Recently, high integration and fineness have been promoted in a device process, and the integrity of a device active region in a surface layer and the improvement of gettering ability to capture impurities such as metals caused by increase of bulk micro defects (BMD) formed by oxide precipitates (oxygen precipitation nuclei) in a bulk have been required of a silicon wafer.
In response to these requirements, various approaches have been attempted. For example, in order to eliminate defects (mainly grown-in defects) on a wafer surface, it has been performed that a wafer obtained by the Czochralski method (CZ method) is subjected to a high temperature heat treatment in an atmosphere of an argon gas or a hydrogen gas, or a mixture gas atmosphere thereof at 1100–1350° C. for 10–600 minutes.
However, in the case that a silicon wafer having a large diameter of 200 mm or 300 mm or more is subjected to the high temperature heat treatment as described above, slip dislocations, which penetrate a wafer from its back side to the front, are remarkably generated. Such slip dislocations are grown further in a device process, they cause a failure in a device process, and they have been one of factors of lowering a yield.

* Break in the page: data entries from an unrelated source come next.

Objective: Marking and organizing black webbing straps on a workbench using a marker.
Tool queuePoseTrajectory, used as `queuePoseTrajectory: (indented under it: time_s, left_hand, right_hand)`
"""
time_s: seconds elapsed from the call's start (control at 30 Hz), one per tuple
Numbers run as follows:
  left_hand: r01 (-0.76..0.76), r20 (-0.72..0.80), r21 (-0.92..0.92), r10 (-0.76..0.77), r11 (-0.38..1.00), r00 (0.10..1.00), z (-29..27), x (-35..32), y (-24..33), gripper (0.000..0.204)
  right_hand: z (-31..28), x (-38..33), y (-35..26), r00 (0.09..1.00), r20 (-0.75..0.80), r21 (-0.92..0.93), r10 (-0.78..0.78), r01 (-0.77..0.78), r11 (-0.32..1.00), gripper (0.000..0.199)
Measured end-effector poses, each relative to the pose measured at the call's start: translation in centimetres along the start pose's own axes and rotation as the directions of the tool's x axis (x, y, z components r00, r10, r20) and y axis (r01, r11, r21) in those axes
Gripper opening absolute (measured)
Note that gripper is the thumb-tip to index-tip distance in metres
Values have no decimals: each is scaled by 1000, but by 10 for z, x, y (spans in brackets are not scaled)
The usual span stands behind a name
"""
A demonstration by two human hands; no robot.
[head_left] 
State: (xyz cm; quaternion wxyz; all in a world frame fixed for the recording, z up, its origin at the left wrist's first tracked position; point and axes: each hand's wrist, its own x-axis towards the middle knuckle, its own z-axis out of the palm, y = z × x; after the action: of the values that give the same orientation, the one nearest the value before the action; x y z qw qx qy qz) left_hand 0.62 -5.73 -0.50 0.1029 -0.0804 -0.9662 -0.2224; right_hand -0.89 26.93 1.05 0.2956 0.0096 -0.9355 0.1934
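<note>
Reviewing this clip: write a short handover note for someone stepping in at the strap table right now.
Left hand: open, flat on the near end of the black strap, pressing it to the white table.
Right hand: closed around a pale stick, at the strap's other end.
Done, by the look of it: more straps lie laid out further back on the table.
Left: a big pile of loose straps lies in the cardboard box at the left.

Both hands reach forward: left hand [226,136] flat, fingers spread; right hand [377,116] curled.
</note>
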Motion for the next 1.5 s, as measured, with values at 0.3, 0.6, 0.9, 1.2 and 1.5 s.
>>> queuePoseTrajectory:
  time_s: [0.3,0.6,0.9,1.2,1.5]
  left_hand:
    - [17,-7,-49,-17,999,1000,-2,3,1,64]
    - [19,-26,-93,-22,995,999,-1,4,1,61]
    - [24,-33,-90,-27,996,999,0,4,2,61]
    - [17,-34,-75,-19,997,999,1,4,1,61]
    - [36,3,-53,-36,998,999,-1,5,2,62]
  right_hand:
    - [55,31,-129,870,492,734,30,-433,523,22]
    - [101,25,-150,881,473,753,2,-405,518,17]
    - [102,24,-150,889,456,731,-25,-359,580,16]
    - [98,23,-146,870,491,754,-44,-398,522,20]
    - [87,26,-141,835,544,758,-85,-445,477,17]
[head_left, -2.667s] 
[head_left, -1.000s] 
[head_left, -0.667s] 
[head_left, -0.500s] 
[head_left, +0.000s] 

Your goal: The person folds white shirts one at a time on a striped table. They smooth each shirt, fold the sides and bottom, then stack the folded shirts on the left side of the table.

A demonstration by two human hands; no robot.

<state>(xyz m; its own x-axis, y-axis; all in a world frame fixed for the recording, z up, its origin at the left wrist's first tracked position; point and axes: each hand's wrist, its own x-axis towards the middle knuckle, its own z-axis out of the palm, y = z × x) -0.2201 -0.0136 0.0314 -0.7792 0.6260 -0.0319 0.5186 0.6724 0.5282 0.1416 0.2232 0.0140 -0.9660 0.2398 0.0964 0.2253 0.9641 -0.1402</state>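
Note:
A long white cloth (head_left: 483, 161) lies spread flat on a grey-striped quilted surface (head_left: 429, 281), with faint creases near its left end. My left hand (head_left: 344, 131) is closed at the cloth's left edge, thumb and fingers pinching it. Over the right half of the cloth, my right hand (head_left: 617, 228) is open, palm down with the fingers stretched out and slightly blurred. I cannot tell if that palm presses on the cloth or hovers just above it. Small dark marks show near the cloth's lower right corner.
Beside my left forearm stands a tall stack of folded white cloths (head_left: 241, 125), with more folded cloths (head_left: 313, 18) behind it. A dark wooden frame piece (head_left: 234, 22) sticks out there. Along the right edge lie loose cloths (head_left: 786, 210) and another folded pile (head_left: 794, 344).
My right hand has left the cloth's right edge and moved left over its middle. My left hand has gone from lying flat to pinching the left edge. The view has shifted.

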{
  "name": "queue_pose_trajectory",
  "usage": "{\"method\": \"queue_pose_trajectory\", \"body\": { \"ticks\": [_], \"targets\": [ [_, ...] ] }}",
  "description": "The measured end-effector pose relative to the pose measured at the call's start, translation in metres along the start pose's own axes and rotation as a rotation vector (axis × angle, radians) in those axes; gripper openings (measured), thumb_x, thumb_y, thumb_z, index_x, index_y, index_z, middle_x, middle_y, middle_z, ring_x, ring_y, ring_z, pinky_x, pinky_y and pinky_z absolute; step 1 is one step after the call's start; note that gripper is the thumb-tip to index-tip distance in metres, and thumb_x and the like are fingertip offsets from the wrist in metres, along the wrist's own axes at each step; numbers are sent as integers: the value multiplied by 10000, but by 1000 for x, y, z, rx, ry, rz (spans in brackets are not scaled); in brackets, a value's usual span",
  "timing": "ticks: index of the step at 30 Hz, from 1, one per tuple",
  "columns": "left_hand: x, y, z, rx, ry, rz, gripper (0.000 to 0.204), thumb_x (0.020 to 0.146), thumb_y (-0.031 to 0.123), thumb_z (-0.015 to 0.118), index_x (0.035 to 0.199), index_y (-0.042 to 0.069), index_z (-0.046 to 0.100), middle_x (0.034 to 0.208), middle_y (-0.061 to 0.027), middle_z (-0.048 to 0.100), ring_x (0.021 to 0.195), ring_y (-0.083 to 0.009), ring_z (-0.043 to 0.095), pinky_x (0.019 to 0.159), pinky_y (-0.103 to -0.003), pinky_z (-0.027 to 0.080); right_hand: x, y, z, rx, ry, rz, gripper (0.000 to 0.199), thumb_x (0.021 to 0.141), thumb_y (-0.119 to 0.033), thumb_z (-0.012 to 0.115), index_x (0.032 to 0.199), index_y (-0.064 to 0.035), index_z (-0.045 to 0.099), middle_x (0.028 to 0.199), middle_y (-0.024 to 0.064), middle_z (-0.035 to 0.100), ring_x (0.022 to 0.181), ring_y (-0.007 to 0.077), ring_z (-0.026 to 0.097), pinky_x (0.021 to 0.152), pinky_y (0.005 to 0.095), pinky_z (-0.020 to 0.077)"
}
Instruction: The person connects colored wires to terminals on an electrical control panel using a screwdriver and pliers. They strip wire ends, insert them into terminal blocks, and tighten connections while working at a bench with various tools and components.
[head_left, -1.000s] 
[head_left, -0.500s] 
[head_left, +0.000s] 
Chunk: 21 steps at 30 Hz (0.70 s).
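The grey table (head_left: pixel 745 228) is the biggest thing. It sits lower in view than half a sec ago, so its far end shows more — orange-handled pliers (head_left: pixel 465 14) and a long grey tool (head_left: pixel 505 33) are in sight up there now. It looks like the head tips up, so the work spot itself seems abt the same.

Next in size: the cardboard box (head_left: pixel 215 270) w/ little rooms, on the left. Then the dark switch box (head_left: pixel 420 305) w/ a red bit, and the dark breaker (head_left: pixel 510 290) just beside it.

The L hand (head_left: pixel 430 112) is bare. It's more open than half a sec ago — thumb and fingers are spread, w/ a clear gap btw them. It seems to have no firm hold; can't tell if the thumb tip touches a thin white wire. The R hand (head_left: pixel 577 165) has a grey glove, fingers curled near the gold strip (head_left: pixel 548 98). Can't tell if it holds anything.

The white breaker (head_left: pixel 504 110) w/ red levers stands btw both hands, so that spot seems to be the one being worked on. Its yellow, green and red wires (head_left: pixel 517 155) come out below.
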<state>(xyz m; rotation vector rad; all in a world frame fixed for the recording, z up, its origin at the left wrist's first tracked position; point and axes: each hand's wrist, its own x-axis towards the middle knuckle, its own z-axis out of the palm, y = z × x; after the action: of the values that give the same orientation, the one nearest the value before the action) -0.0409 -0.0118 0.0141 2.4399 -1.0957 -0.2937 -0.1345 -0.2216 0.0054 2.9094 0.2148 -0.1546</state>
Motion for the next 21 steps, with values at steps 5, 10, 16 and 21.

Moreover, in the case that a silicon wafer having a large diameter of 300 mm or more is subjected to the high temperature heat treatment, as compared to the case that a silicon wafer having a diameter of 200 mm is subjected to the high temperature heat treatment, the generation of slip dislocations is remarkably increased, these slip dislocations have penetrated a annealed wafer from its back side to the front, and have been detected by a visual inspection or a particle counter. Namely, in the above heat treatment process, it was impossible to eliminate crystal defects in a wafer surface and suppress slip dislocations at the same time.